Midge Pupa – While the pupa stage is short for a midge, they are highly susceptible to trout as they ascend the water column to the surface. Midge pupa are easily recognized by there pronounced head as the wing buds begin to show. Because of their overall small size it can be difficult for midge pupa to break through the surface film to the water surface where they will crawl out of their larval shuck and become an adult. Bighorn River trout key in on the susceptible pupa just below the surface film very frequently. Anglers can take advantage of this by dropping a midge pupa imitation below a standard midge adult or midge cluster. Drop the pupa about 10 – 12 inches behind your dry fly and expect the pupa to sink 3 – 4 inches below the surface right into the prime feeding zone.
Midge Adult –Midge adults have two wings and sit relatively flush to the water.
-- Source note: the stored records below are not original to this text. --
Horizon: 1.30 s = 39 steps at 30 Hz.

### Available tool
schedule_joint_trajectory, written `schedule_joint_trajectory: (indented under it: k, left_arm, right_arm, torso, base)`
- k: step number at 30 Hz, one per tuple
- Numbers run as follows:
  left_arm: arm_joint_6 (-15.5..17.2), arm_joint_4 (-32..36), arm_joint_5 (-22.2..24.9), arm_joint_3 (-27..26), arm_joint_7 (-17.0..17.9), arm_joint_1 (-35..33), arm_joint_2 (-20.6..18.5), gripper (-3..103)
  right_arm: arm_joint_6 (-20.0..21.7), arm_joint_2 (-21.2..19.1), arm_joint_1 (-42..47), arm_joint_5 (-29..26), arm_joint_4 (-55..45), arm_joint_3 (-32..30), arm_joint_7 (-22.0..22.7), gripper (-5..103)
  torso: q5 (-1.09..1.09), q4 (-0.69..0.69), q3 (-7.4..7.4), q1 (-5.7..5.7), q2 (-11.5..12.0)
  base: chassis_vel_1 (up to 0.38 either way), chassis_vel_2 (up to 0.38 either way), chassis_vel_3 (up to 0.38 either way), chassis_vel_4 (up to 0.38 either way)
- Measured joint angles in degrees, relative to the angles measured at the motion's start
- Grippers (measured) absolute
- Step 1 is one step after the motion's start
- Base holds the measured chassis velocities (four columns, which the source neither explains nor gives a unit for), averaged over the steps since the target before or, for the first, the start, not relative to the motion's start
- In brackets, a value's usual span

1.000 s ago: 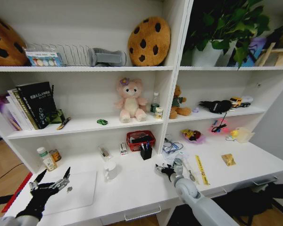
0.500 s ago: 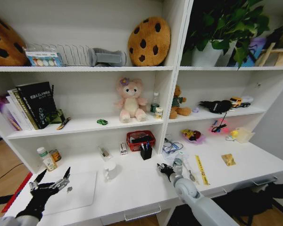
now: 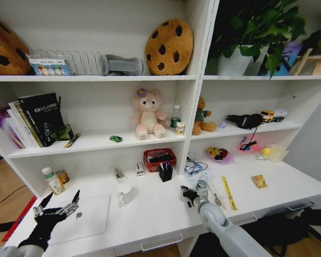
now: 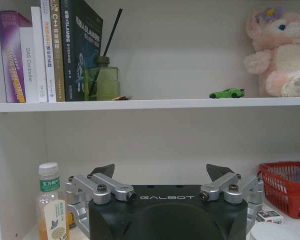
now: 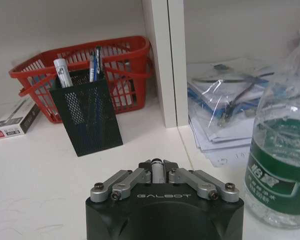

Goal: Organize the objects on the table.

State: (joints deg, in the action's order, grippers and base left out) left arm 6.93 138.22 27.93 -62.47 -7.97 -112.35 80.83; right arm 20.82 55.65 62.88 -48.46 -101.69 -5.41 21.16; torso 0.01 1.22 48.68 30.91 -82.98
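Pen [image 5: 157, 172], silver-bodied, sits pinched in right gripper [image 5: 158, 167], jaws closed tight on it; the pen's colour can't be told. Right gripper [image 3: 188, 194] is low over counter [image 3: 160, 214], mid-desk, w/ black mesh pen cup [image 5: 87, 112] ahead of it holding more pens. Red basket [image 5: 85, 62] is directly behind cup, touching or nearly so. Clear water bottle w/ green label [image 5: 280, 150] stands just beside right gripper, on its outer side. Small white box [image 5: 15, 120] lies flat on counter near basket. Plastic-bagged items [image 5: 225, 115] are piled past the shelf upright.

Silver laptop [image 3: 83, 217] lies closed, flat on counter at robot's left. Left gripper [image 3: 58, 208] hovers over laptop's near-left part, jaws spread wide, holding nothing. White mug [image 3: 125, 193] is just right of laptop.

Green toy car [image 4: 227, 93] is on lower shelf [image 4: 140, 104], beside pink plush [image 4: 280, 50]. Green diffuser bottle [image 4: 101, 80] w/ a black reed stands next to the books [image 4: 50, 50], same shelf.
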Motion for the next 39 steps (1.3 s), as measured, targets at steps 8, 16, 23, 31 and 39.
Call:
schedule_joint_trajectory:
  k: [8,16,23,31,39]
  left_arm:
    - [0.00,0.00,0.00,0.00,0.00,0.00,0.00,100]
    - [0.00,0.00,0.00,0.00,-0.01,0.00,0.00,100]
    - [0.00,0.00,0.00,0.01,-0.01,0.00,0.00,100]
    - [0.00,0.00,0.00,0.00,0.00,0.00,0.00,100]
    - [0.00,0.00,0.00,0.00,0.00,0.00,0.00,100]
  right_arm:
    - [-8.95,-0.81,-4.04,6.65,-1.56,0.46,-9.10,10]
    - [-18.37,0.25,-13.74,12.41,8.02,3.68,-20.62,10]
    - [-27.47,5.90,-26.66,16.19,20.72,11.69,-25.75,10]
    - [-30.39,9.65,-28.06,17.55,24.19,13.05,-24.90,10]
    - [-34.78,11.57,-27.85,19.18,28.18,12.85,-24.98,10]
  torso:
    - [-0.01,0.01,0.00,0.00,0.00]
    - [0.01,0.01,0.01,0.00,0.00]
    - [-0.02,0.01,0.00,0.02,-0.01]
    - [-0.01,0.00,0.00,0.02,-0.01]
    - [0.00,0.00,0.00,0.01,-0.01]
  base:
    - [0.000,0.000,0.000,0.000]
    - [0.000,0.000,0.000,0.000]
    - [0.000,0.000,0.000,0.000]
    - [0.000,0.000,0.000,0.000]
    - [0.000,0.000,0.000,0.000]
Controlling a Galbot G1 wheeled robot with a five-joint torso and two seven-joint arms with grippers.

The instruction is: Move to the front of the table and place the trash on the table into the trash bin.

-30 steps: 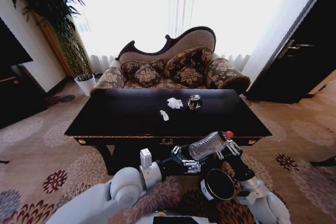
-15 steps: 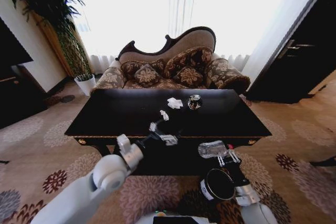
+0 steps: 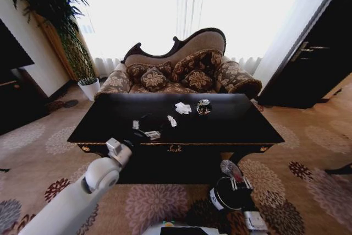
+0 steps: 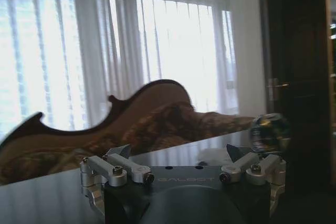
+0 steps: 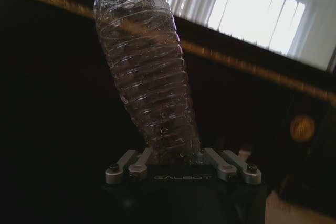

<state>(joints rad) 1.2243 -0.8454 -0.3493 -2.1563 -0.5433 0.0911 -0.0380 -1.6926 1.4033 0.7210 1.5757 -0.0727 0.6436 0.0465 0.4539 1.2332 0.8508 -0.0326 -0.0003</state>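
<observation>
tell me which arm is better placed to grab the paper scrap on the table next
Left. The left gripper is open over the table, right beside the paper scrap. The right gripper is low over the trash bin, shut on a plastic bottle.

The right gripper (image 5: 173,153) is closed on a clear ribbed plastic bottle (image 5: 144,66), which it holds by the lower end. The bottle leans a little and its base points away from the gripper. Behind it runs the gold-trimmed front edge of the black table (image 5: 252,61), with bright curtains (image 5: 252,9) beyond.
</observation>
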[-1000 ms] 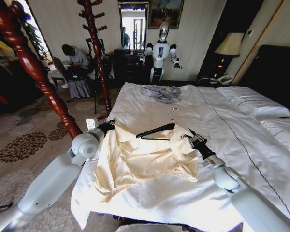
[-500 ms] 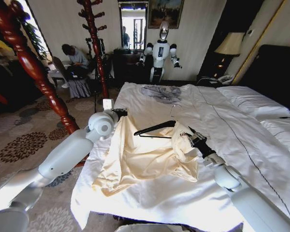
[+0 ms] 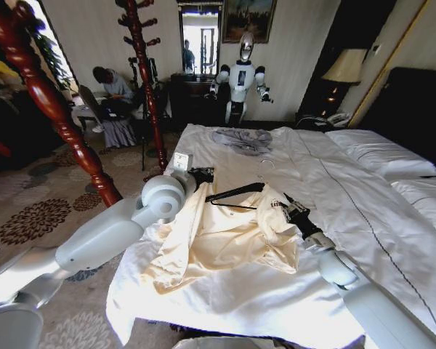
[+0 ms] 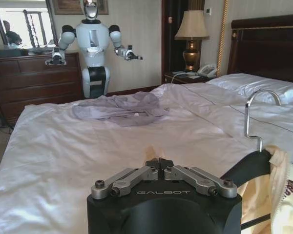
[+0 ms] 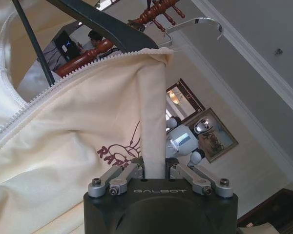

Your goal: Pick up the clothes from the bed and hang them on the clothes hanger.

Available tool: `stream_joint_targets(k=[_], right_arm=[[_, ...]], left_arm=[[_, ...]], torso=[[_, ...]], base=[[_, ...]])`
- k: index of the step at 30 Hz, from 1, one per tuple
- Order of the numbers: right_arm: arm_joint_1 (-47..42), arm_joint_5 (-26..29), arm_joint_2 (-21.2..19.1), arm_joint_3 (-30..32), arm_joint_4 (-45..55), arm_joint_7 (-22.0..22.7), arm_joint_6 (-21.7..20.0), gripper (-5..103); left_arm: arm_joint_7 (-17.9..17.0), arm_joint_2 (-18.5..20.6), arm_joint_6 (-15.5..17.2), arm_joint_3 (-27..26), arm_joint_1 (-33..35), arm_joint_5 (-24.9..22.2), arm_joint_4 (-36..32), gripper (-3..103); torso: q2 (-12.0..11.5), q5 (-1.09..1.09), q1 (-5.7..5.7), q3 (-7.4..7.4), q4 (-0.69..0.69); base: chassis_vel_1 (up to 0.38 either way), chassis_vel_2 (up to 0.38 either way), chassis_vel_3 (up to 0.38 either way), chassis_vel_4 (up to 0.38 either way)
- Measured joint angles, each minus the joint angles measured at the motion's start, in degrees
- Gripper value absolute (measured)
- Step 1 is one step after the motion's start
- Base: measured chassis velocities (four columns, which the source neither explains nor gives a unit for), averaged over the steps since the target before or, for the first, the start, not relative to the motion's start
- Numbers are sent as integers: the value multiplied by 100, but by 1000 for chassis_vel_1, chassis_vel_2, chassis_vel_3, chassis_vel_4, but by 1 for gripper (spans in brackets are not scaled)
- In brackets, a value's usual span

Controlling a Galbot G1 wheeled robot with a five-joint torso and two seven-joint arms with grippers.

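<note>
Above the white-duveted bed (image 3: 363, 218), the right gripper (image 5: 155, 168) pinches the cream-yellow zip garment (image 3: 229, 236) draped on the black hanger (image 3: 236, 193), while the left gripper (image 4: 159, 165), fingers pressed together, grips its other edge.

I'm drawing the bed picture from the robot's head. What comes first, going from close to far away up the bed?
The clothes → the clothes hanger → the grey-blue garment → the white robot by the wall.

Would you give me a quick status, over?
Right gripper shut on cream garment. Left gripper shut, above bed. Hanger partly sleeved.
</note>
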Motion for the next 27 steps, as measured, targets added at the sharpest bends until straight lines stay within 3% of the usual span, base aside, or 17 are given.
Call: stream_joint_targets(k=[6, 11, 14, 17, 24, 27], right_arm=[[4, -76, 30, -16, -84, 11, -27, 19], [37, -196, 18, -33, -141, 8, -27, 19], [40, -229, 28, -45, -166, 3, -27, 19], [87, -240, 56, -98, -211, 0, -49, 19], [250, -237, 94, -227, -193, -1, -135, 19], [229, -220, 105, -236, -41, 8, -233, 19]], left_arm=[[24, -544, -10, 442, -428, 175, 226, 0], [24, -665, -5, 637, -630, 212, 125, 0], [29, -684, 5, 703, -661, 274, 63, 0], [237, -635, 7, 891, -606, 799, 12, 0], [387, -618, 10, 1058, -308, 1122, -170, 0], [589, -566, -25, 1097, -67, 1464, -245, 0]], torso=[[0, 2, 1, 0, -3], [0, 1, 0, 0, 0], [0, 1, 0, 0, 0], [0, 2, 0, 0, -1], [0, 0, 0, 0, 0], [0, 0, 0, 0, 0]], base=[[0, 0, 0, 0], [0, 0, 0, 0], [0, 0, 0, 0], [0, 0, 0, 0], [0, 0, 0, 0], [0, 0, 0, 0]])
When a trout remains relatively stationary and is rising in rhythm with it’s snout visibly breaking the surface expect this fish to be feeding on single adults or adult clusters. Either way exact drag free drifts made with the proper fly is key to catching these fish. Presenting a fly in this case is a game of inches, with midges often being so abundant, don’t expect a fish to move from side to side much at all when single adults are on the water. Exact presentations are everything. In some cases midge adults have a propensity to skitter on the surface as well. If you see fish slashing from side to side on the surface, the fish are most likely taking skittering midges. While it is more difficult to determine an exact spot to present your fly with the fish moving so much, your presentation doesn’t have to be as perfect when the midges are skittering. Some movement with your fly is ok as long as it doesn’t create a large wake on the surface.
Midge fishing throughout the day can be both extremely frustrating and very rewarding. Depending on the time of day and and the piece of water you are fishing, the fish can be keying in any stage or any part of each stage. Not to mention the imitations needed to fool “midging” fish on the surface are tiny and difficult to see at best. One of the most frustrating parts of fishing the midge hatch on the Bighorn River is that just when you think you have a pattern down that the fish simply can’t refuse they do. Carry a wide variety of patterns in each stage, be patient, observe how the fish are reacting to and feeding on the emergence and make an exact imitation. Best of luck on the water!